- WORK ITEM -
Counting only lines below that contain the string "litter", give the total as a single number.

···

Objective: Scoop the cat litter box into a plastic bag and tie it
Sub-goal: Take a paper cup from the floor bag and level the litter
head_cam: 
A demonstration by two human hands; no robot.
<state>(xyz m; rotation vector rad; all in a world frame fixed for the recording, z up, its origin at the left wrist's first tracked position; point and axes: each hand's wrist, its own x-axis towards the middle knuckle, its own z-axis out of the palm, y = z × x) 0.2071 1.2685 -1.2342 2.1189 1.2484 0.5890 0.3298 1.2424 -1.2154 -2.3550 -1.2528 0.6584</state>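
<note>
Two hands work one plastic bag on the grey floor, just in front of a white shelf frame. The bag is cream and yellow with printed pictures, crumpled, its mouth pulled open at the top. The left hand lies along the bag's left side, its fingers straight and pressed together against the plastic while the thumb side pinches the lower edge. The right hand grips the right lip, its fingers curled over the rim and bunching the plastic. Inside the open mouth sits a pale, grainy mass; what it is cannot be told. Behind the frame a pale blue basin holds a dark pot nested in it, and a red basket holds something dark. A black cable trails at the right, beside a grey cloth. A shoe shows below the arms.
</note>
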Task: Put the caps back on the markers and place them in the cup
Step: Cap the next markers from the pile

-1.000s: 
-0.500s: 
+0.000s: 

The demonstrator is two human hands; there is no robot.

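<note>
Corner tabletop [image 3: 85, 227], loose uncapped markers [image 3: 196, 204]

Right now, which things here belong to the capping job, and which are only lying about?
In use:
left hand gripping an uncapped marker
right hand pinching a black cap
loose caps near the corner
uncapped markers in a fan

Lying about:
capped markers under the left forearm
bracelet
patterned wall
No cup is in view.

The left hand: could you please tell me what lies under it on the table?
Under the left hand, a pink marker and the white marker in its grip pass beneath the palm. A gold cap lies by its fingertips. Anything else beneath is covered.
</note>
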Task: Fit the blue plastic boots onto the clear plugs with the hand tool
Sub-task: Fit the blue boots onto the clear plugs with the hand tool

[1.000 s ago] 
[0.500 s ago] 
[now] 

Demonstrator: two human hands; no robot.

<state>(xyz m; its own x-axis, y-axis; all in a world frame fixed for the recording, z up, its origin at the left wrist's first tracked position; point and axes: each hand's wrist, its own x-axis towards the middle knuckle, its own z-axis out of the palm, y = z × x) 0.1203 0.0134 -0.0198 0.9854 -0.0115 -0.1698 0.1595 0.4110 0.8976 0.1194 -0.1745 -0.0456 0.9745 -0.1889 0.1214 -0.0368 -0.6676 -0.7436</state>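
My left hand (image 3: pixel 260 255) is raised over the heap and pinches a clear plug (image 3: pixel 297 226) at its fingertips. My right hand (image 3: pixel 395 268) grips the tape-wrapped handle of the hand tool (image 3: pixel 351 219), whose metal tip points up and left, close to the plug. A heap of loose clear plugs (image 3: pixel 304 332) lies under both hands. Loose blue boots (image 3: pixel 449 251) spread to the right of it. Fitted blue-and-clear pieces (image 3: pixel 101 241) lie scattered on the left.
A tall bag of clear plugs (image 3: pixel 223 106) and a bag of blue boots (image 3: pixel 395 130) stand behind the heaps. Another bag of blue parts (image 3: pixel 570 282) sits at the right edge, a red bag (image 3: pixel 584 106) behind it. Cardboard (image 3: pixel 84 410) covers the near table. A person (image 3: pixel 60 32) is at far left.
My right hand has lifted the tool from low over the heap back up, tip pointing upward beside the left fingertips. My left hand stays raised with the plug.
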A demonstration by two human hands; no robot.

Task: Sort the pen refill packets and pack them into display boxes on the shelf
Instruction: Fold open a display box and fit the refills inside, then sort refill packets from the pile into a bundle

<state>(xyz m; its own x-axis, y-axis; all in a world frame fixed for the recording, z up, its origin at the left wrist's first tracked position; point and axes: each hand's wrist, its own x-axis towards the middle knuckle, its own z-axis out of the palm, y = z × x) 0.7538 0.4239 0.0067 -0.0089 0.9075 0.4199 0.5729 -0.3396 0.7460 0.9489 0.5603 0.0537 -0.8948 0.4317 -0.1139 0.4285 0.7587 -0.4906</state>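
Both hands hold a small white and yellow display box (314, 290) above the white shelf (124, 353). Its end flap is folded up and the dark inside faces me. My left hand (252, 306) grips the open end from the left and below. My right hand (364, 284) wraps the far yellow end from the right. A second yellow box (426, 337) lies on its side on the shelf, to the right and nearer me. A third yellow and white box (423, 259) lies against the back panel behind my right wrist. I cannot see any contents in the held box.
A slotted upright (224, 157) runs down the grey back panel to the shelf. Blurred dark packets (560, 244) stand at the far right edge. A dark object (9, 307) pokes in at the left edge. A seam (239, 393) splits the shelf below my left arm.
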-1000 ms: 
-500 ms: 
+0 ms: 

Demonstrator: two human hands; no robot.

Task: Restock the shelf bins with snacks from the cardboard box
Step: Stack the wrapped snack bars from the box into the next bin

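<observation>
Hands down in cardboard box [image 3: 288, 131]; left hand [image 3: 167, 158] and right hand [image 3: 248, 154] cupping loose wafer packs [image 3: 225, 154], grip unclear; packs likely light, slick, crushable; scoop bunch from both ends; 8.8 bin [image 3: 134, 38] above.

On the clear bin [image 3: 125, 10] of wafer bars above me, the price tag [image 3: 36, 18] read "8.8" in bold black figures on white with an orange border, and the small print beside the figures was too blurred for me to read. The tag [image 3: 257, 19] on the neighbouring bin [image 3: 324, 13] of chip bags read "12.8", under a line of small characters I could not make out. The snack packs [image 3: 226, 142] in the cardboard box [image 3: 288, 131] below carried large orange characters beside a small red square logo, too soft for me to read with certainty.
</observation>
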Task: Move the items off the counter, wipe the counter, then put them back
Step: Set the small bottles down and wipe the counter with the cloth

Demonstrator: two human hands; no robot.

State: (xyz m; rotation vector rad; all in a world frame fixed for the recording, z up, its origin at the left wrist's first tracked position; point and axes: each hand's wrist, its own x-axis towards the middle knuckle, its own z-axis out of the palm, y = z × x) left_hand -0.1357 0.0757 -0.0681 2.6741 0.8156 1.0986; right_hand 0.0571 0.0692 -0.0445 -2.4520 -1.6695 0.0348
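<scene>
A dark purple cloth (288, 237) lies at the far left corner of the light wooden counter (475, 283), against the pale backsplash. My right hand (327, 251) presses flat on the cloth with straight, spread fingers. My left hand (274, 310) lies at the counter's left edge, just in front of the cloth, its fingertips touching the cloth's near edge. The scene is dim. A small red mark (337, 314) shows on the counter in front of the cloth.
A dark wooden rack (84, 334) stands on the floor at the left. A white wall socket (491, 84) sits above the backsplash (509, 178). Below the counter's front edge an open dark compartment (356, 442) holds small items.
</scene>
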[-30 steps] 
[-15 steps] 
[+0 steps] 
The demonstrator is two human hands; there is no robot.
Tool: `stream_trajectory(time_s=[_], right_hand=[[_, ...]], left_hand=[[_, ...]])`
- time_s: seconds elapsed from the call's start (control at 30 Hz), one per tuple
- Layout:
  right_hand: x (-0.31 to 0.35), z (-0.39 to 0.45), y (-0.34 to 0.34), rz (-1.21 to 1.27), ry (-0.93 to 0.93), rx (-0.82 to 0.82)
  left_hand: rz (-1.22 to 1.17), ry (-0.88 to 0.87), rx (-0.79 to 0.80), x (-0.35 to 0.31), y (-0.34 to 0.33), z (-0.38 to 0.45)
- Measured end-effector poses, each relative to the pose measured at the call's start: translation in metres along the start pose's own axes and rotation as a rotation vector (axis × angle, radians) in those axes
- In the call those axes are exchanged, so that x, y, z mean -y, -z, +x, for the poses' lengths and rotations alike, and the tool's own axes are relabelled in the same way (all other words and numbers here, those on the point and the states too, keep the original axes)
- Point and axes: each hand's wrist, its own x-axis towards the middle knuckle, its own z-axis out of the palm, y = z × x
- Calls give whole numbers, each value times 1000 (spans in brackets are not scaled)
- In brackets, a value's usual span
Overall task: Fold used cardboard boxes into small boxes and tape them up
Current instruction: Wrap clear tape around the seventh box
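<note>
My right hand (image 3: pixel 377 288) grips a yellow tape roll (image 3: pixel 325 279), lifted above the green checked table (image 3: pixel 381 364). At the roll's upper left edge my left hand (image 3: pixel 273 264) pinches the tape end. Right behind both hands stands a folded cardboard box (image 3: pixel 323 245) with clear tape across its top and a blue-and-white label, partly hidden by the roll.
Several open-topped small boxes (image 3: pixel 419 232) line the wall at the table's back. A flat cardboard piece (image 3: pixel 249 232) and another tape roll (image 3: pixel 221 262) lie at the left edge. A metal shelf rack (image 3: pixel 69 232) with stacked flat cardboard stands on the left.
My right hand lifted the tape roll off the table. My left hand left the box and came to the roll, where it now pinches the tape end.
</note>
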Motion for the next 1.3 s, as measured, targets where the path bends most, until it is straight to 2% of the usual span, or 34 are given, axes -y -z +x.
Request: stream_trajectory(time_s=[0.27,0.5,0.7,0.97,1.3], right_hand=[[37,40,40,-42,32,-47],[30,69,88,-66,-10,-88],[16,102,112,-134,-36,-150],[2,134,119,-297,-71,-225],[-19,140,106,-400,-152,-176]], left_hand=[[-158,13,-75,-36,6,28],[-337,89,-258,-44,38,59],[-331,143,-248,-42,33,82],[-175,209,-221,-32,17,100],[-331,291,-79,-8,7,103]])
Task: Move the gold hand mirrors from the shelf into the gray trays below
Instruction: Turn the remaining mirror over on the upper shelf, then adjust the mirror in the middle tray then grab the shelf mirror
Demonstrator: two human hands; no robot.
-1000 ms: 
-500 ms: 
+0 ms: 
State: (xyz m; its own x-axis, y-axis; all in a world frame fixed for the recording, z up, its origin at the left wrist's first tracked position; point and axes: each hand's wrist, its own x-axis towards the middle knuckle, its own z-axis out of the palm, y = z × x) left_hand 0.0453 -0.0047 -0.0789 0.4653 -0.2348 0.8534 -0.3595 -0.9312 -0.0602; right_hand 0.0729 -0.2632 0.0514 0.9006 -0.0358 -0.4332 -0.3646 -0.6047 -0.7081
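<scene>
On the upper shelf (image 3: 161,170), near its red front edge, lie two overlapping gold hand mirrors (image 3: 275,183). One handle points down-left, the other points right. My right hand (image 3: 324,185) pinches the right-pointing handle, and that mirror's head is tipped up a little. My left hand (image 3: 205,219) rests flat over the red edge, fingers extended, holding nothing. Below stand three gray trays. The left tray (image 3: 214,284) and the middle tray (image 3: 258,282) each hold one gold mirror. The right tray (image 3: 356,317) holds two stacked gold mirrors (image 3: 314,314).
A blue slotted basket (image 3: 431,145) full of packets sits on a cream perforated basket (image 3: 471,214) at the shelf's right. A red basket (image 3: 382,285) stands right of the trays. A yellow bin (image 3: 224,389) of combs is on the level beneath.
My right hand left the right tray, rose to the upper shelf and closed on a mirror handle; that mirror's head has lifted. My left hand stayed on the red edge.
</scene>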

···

- SOLUTION TO THIS PROBLEM -
2